TASK GOAL: Please find the lines in the following records that hold "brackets", and copy them.

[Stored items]
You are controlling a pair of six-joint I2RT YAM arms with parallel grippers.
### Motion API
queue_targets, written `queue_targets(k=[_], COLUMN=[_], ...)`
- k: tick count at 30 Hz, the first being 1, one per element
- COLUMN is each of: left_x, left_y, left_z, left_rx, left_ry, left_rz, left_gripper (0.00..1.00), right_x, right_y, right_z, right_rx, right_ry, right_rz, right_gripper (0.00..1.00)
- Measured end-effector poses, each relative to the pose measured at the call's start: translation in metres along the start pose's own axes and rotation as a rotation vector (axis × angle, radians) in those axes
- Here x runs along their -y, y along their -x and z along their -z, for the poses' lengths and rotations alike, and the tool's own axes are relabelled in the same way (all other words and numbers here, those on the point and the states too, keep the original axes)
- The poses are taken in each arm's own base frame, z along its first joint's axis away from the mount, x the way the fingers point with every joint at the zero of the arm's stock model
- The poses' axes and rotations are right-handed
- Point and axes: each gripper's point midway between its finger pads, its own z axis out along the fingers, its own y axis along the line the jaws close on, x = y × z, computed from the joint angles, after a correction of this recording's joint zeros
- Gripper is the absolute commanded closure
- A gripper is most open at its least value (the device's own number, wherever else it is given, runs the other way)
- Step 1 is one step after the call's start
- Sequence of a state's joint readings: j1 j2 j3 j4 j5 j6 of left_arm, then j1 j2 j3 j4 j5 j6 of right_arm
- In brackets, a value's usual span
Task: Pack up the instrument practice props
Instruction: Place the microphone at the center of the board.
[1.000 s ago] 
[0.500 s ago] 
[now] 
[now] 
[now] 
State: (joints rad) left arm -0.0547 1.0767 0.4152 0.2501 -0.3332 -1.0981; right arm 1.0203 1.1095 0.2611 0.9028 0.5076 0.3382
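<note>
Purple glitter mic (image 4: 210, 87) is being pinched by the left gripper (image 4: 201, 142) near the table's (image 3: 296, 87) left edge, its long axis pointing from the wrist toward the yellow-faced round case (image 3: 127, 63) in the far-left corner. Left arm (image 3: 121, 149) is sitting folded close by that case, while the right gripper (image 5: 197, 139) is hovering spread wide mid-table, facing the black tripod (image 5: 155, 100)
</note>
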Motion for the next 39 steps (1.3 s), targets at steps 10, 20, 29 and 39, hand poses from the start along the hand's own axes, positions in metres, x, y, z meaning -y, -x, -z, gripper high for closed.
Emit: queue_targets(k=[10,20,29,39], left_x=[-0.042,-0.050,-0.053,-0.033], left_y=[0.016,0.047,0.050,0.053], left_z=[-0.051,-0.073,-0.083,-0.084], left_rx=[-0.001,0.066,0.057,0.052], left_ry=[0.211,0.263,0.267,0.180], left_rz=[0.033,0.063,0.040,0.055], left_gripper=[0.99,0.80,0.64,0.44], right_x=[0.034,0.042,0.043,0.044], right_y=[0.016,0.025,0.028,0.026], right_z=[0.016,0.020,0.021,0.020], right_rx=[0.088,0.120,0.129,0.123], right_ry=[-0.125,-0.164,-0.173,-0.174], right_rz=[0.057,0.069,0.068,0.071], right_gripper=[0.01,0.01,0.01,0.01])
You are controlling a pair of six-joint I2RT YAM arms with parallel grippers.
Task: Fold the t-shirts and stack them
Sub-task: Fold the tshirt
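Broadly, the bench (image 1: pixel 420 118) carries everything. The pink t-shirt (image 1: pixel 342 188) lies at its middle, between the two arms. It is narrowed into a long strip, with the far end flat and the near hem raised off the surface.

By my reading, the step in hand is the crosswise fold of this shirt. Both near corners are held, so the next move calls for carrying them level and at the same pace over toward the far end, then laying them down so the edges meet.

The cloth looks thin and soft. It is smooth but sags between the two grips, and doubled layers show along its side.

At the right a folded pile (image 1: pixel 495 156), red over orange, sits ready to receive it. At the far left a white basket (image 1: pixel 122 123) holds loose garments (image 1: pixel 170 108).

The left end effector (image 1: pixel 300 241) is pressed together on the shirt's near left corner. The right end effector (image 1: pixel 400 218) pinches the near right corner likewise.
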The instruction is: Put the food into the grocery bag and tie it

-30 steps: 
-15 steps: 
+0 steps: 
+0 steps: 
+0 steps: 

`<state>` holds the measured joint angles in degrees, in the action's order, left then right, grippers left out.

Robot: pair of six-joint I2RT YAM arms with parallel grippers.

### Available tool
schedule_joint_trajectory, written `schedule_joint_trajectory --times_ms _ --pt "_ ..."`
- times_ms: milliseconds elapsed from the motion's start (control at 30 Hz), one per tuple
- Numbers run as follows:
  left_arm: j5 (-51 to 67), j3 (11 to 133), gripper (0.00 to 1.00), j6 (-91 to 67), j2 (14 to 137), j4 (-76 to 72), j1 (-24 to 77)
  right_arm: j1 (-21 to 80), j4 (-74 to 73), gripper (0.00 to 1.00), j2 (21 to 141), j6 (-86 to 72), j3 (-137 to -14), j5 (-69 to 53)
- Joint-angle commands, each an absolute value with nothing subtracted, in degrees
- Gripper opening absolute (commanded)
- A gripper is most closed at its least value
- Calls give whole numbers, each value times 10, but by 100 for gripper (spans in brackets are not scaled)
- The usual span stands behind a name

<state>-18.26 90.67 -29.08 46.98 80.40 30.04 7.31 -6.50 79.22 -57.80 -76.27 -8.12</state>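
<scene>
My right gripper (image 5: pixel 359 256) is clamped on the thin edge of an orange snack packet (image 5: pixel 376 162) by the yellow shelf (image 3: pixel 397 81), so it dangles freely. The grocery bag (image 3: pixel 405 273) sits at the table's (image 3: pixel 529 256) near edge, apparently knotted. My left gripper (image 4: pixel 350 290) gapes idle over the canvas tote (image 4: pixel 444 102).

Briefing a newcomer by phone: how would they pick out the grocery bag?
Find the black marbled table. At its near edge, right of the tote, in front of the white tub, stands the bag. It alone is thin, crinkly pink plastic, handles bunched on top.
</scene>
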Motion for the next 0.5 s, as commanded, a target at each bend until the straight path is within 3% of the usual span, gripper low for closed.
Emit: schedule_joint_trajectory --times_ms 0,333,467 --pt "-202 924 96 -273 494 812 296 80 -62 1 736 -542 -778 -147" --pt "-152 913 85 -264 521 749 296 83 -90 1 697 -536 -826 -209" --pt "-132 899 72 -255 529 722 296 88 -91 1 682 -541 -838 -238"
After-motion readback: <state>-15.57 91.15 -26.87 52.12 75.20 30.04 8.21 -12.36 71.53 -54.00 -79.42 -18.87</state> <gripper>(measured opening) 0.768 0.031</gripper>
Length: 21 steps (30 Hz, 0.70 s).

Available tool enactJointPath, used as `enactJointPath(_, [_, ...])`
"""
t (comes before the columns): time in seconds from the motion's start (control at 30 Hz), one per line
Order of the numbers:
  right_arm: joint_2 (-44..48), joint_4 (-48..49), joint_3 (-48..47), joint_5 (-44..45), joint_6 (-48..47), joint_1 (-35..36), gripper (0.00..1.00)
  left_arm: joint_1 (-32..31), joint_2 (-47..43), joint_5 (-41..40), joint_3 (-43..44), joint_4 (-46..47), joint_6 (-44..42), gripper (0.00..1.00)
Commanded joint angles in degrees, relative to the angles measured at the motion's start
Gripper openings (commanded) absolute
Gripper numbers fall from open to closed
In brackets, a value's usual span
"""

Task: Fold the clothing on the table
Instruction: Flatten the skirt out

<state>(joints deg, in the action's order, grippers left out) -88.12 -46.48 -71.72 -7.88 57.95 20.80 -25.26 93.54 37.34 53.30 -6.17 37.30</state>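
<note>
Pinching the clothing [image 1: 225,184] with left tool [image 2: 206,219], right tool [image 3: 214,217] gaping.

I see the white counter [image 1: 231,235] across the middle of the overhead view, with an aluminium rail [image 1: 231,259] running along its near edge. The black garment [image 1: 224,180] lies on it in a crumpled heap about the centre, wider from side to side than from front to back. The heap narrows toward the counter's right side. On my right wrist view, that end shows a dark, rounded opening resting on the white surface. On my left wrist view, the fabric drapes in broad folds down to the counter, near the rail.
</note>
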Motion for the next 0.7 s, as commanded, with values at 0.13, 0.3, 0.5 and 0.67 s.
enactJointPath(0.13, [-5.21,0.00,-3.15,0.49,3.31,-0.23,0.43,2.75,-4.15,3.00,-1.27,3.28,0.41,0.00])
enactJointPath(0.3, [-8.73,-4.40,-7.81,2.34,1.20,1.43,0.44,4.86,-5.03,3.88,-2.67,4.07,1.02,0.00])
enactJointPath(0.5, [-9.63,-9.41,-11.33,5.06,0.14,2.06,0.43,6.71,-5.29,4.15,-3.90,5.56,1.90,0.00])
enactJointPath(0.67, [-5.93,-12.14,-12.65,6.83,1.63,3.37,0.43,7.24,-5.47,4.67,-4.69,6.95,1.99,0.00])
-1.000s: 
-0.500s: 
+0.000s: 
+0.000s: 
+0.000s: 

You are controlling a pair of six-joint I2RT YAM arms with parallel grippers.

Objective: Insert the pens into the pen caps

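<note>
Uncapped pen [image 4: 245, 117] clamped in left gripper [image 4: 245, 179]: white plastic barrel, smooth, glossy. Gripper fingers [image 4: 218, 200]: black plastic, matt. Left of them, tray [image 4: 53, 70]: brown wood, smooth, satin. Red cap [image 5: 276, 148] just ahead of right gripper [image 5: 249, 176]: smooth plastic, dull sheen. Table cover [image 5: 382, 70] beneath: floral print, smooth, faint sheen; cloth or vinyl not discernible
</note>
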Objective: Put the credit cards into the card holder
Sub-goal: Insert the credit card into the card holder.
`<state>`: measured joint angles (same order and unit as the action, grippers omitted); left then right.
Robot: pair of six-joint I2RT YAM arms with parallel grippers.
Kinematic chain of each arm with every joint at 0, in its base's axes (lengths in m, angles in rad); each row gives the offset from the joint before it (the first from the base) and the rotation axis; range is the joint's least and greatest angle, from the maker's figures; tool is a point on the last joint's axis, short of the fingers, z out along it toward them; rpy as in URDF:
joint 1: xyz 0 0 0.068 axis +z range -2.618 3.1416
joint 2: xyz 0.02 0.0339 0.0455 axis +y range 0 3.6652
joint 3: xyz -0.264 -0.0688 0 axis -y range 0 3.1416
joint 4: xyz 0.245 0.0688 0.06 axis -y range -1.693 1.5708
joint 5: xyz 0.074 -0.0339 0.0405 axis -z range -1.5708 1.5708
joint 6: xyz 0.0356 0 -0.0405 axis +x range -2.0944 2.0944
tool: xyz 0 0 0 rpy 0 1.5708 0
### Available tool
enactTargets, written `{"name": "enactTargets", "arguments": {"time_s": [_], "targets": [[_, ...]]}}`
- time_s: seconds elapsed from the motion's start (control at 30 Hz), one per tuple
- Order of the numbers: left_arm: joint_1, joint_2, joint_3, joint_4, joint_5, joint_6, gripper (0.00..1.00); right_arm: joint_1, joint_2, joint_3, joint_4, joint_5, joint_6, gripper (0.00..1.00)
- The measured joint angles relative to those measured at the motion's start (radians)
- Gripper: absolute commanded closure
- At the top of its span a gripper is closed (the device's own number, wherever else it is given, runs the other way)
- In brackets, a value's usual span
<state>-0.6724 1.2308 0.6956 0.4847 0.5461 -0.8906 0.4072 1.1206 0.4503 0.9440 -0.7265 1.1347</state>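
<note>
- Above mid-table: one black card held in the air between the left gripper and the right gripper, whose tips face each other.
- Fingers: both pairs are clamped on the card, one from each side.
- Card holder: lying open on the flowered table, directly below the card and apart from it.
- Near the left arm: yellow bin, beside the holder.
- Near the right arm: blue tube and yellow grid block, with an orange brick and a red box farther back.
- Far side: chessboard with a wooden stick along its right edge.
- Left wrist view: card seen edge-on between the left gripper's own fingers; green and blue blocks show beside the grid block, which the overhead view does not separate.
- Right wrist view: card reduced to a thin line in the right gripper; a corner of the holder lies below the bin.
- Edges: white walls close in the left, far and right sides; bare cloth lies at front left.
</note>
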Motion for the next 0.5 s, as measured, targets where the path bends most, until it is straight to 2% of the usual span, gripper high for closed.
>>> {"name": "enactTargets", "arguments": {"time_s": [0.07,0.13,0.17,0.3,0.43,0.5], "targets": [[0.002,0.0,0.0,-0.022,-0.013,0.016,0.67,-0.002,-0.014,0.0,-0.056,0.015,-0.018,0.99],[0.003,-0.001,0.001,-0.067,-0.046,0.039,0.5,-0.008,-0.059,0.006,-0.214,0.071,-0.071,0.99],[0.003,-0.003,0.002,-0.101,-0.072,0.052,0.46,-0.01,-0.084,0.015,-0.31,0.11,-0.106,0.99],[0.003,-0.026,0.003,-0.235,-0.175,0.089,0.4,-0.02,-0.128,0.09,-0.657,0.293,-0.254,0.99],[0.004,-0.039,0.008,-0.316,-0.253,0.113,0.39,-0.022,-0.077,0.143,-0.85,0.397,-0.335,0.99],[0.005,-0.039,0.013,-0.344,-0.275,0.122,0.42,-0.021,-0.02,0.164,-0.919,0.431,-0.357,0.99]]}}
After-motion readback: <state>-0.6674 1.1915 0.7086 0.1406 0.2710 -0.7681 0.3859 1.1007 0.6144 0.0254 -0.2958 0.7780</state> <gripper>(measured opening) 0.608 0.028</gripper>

SOLUTION TO THIS EXERCISE:
- In brackets, a value's usual span
- Calls give whole numbers, each value times 10, but by 100 for gripper (spans in brackets are not scaled)
In brackets, a value's usual span
- In brackets, a value's usual span

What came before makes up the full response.